- Task instructions: Everything from the line with "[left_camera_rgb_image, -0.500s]" down to the line with "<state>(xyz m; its" below must be printed exactly, those two lines included. Exclude pictures.

- Data under study:

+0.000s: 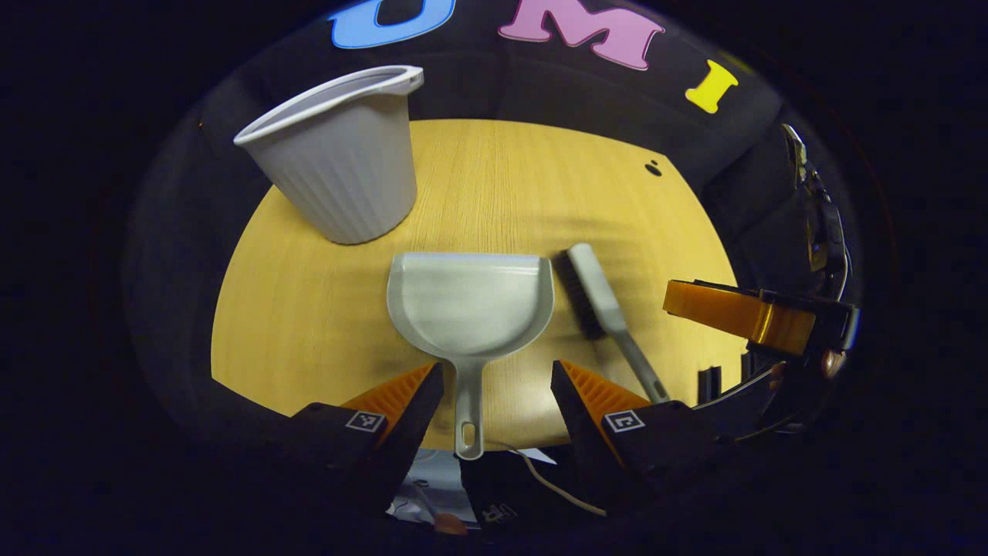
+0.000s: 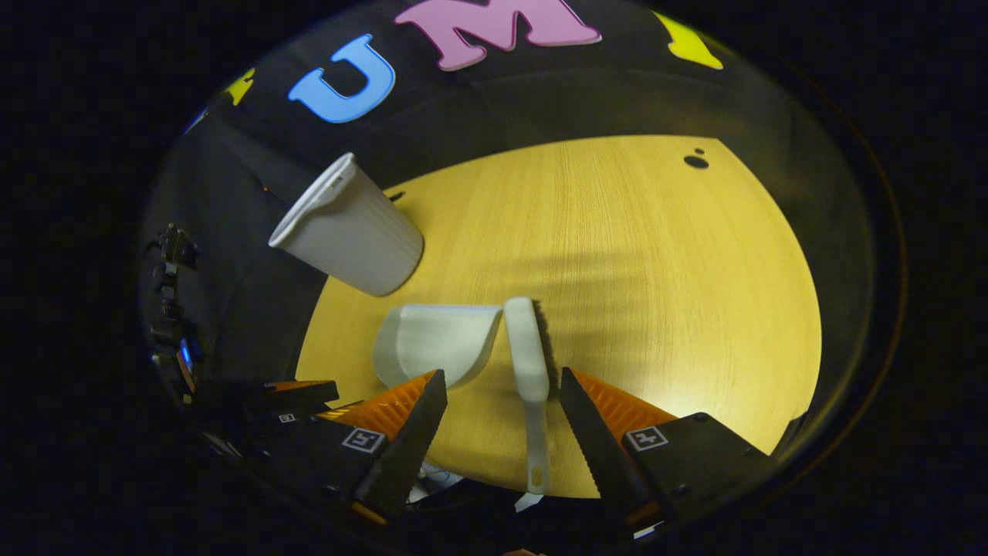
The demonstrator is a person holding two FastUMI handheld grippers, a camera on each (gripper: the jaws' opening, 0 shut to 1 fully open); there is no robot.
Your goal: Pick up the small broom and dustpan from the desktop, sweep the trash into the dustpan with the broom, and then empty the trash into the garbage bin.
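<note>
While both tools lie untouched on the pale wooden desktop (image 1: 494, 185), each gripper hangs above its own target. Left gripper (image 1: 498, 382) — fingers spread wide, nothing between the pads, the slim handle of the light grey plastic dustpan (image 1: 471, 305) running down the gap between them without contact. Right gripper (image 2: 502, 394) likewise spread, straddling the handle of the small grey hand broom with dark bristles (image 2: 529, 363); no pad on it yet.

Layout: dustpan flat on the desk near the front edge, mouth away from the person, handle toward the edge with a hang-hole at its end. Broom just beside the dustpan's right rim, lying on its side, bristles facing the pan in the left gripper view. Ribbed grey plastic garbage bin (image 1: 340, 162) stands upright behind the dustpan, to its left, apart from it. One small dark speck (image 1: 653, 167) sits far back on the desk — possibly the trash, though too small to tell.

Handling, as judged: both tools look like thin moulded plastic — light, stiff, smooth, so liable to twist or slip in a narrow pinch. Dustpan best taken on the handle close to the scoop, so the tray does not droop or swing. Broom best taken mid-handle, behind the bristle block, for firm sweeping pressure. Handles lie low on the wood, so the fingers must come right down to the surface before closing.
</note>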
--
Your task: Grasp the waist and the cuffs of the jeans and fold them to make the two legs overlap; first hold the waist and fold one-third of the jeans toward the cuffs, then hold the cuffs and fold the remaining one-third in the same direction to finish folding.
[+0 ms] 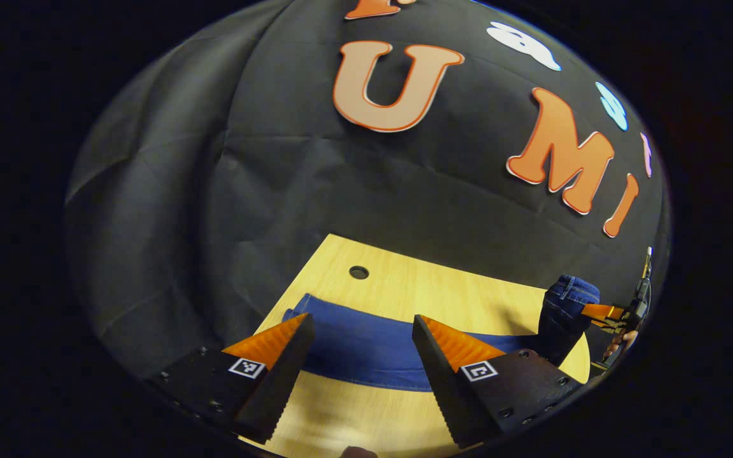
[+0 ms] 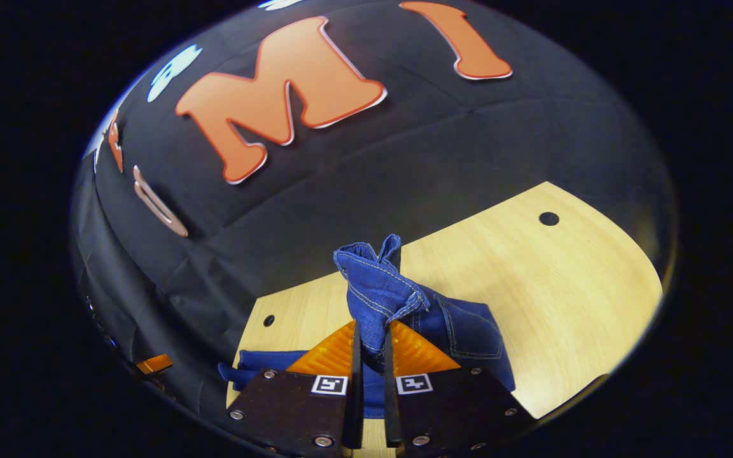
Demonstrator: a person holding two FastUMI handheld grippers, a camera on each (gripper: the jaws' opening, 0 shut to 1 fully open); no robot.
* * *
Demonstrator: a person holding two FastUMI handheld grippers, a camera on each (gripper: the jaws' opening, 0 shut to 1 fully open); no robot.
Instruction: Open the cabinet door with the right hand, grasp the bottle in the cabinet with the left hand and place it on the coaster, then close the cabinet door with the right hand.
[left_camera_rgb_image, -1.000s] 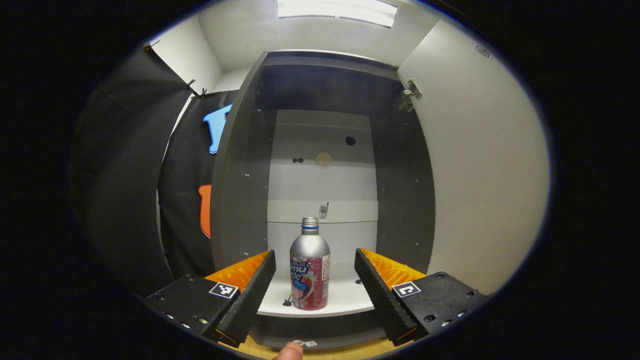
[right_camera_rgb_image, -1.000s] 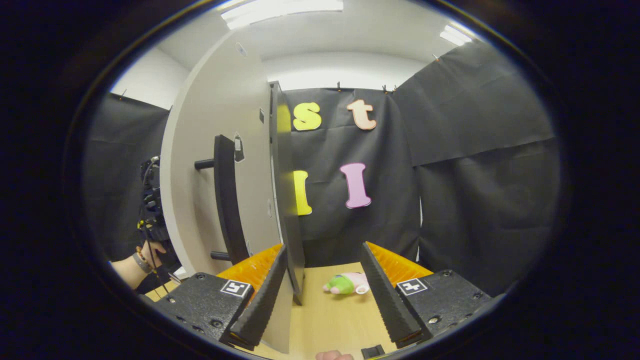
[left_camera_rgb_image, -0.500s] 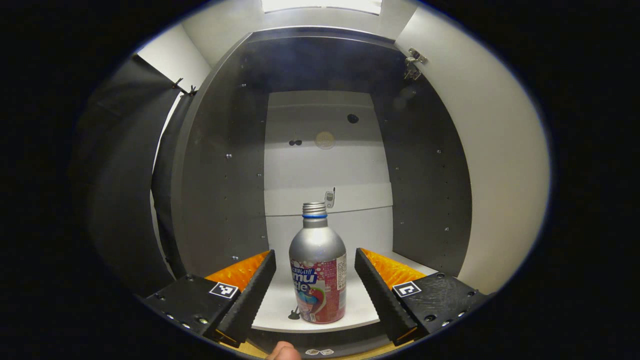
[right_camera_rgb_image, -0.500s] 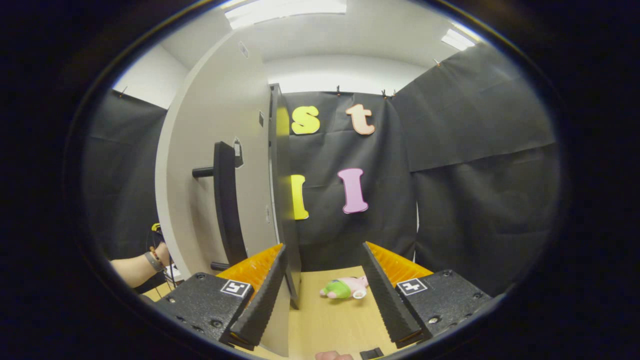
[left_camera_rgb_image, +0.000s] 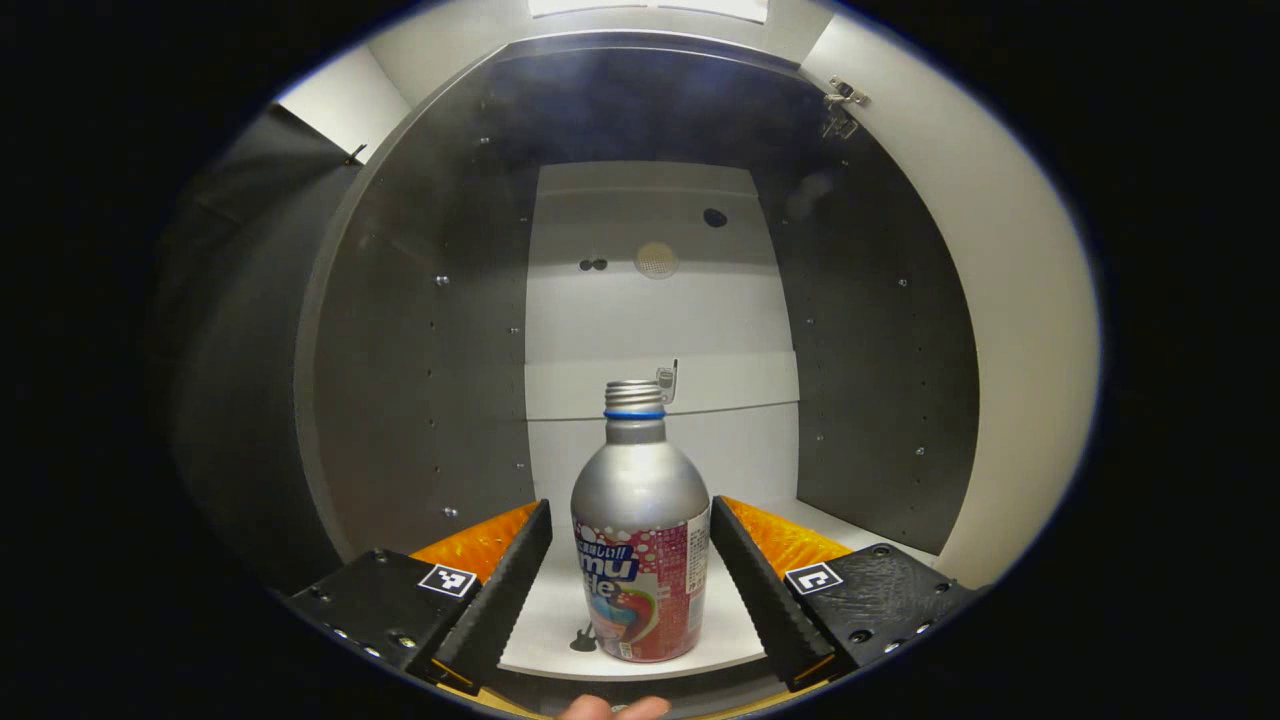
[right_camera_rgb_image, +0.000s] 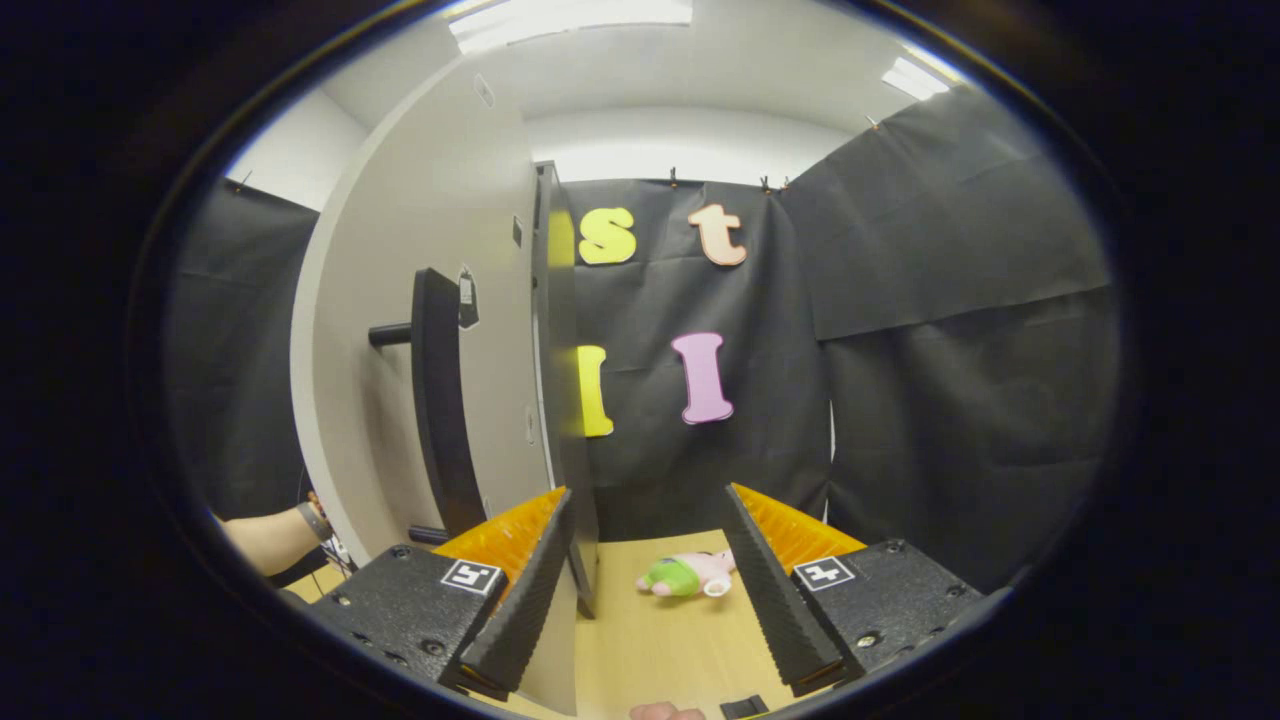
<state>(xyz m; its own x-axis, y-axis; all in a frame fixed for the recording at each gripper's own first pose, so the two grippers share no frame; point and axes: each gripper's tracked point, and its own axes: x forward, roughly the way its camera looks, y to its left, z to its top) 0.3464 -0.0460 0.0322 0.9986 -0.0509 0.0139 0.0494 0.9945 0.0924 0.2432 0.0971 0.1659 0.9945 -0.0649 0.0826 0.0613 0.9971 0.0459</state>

- Solution below:
[left_camera_rgb_image, -0.500s] 
[right_camera_rgb_image, -0.500s] 
[left_camera_rgb_image, +0.000s] 
[right_camera_rgb_image, +0.000s] 
<state>(xyz m; its own x-axis, y-axis; all in a frame fixed for the recording at each gripper's own first pose, so the two grippers share no frame; point and axes: each gripper's tracked point, and its own axes: x forward, roughly the way its camera looks, y to its left, z to its top) 0.3464 -0.0460 0.0322 0.9986 -0.0509 0.0139 0.0494 0.9945 0.0924 0.2432 0.0971 0.1659 0.9945 -0.0649 0.0826 0.0613 0.9971 0.0459</state>

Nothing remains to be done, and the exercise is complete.